Lisa Hör - Publié le 22 décembre 2015
PATRIMOINE - Anne et sa famille vivent dans ce phare normand depuis toujours, ou presque. Il ne guide plus les bateaux, mais a gardé toute son aura.
Vivre dans un phare... cela évoque un îlot solitaire et rocheux, battu par les vagues d'une mer déchaînée. Le phare de Fatouville-Grestain, dans l'Eure, lui, s'élève au-dessus d'une campagne on ne peut plus paisible. Il n'en est pas moins un phare maritime.
La côte est à deux kilomètres. "On s'imagine toujours un phare en pleine mer, mais ils ne sont que 5% à ne pas se trouver dans les terres", s'exclame la propriétaire des lieux, Anne Durand, 57 ans.
Avec son mari, et le troisième de ses enfants encore étudiant, elle habite toute l'année dans la grande maison qui s'étale au pied du phare. Elle n'affronte pas les tempêtes, mais la vie n'y est pas moins intense.
Un héritage familial
Le phare est dans la famille depuis 1923. Cette année-là, l'Etat n'a pas assez d'argent pour électrifier tous ses sémaphores. Alors celui de Fatouville-Grestain est fermé et vendu aux enchères.
C'est l'arrière-grand-père de Anne qui l'acquiert, pour 35 000 anciens francs. Un “coup de foudre”, pour lequel il vend un restaurant, un hôtel et s'endette sur dix ans.
Enfant, Anne y a passé toutes ses vacances, et depuis 27 ans, elle ne le quitte plus. Elle connaît par coeur le paysage qui s'étale sous ses yeux, une fois gravis les 132 mètres de la tour.
"On domine l'estuaire et la mer, détaille-t-elle. On peut voir le Pont de Normandie, la Seine, Honfleur et le Havre."
Le phare a bien servi de guide aux marins, de 1850 à 1907. Trois gardiens se relayaient dans la salle de veille, dans la tour. Depuis, la lanterne, alimentée avec de l'essence à colza et de l'huile de baleine, a disparu.
Entretenir la flamme
Mais le reste du bâtiment n'a pas bougé, jusqu'à la coupole, d'origine. Cela lui vaut d'être le seul phare de Normandie classé comme bâtiment historique, depuis 2011. Cette reconnaissance devrait amener quelques subventions pour les restaurations nécessaires.
Une aide bienvenue, quand le remplacement de quelques pierres et de notamment de l'un des corbeaux (les pierres saillantes, sous la coupole), a coûté 55 000 euros, il y a quelques années.
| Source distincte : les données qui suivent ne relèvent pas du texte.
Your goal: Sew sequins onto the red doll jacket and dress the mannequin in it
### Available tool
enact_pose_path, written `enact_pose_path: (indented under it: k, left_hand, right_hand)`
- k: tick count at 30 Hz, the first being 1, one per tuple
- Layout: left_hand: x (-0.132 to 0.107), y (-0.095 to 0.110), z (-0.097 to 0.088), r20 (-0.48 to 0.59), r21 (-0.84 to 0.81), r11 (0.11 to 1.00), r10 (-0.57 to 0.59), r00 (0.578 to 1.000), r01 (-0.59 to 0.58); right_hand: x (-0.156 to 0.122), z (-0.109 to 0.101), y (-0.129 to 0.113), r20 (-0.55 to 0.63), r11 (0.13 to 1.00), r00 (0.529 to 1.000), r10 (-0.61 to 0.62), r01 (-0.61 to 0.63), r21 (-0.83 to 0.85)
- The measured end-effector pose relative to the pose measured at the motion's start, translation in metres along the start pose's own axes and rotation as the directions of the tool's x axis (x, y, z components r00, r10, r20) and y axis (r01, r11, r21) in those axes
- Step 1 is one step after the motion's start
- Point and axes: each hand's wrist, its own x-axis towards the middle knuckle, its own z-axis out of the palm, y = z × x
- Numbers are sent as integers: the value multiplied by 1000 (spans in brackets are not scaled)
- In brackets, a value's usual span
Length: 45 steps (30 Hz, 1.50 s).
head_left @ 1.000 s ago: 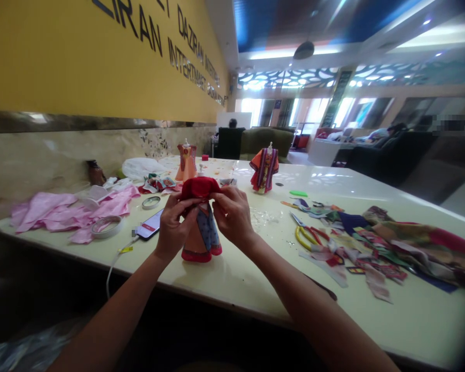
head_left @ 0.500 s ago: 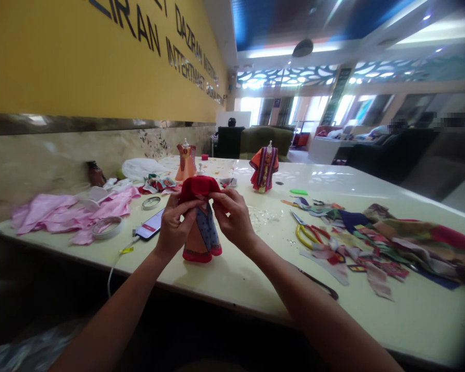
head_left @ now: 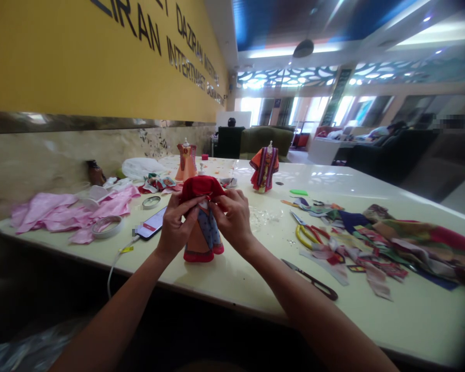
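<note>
Both hands pinch a piece of red cloth (head_left: 202, 187) at its lower edge, one on each side. My left hand (head_left: 177, 219) has thumb and fingers closed on its left part. My right hand (head_left: 232, 214) grips the right part, its fingertips close to those of the left. Right behind the cloth stands a miniature dress form in a blue and orange dress (head_left: 205, 235) with a red hem. The cloth and my fingers hide much of its upper part. Whether the cloth is attached to the dress, I cannot tell.
Left on the white table (head_left: 251, 289) are pink fabric (head_left: 48, 209), a tape roll (head_left: 107, 227) and a phone (head_left: 152, 225) on a cable. Right are black scissors (head_left: 313, 281), yellow-handled scissors (head_left: 304, 235) and fabric scraps (head_left: 372, 258). Two dressed forms, orange (head_left: 186, 161) and red-striped (head_left: 264, 169), stand behind.
My right hand's fingers have shifted slightly lower and inward along the cloth's edge. The right forearm has moved a little, showing more of the black scissors. Both hands still hold the cloth.
</note>
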Motion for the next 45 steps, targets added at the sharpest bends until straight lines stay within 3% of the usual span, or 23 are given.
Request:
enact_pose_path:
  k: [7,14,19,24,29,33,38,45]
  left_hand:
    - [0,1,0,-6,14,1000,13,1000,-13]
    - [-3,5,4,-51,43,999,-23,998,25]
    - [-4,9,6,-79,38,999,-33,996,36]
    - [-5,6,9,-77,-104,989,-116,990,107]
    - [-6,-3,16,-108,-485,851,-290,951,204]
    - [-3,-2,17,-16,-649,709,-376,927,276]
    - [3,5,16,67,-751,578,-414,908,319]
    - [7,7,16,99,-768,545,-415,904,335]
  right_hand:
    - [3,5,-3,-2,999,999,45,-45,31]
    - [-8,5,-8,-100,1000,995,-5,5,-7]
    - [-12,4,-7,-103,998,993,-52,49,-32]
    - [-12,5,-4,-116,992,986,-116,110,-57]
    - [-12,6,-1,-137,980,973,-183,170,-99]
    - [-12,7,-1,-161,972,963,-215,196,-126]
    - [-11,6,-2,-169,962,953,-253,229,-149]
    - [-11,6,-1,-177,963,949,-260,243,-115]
Pour financer en partie cet entretien, Anne accueille les visiteurs, dans plusieurs chambres d'hôtes, d'avril à novembre. Pas question de dormir en haut du phare, où il n'y a pas la place, ni le confort ! Mais le petit-déjeuner se prend au pied de la tour, qui coupe la maison en son milieu.
Quant à ceux qui y prendraient goût et voudraient se lancer dans l'aventure, on trouve parfois des phares à vendre. "Surtout en Écosse", précise l'heureuse propriétaire, qui pourtant ne recommande pas cet investissement. "C'est trop lourd", lâche-t-elle, dans un éclat de rire. "Il faut vraiment y croire."
Elle, y croît, portée par l'amour de cette maison familiale. Et Anne ne s'inquiète pas pour l'avenir du phare. Ses enfants reprendront le flambeau et continueront, c'est certain, de faire vivre ce phare familial, entre terre et mer.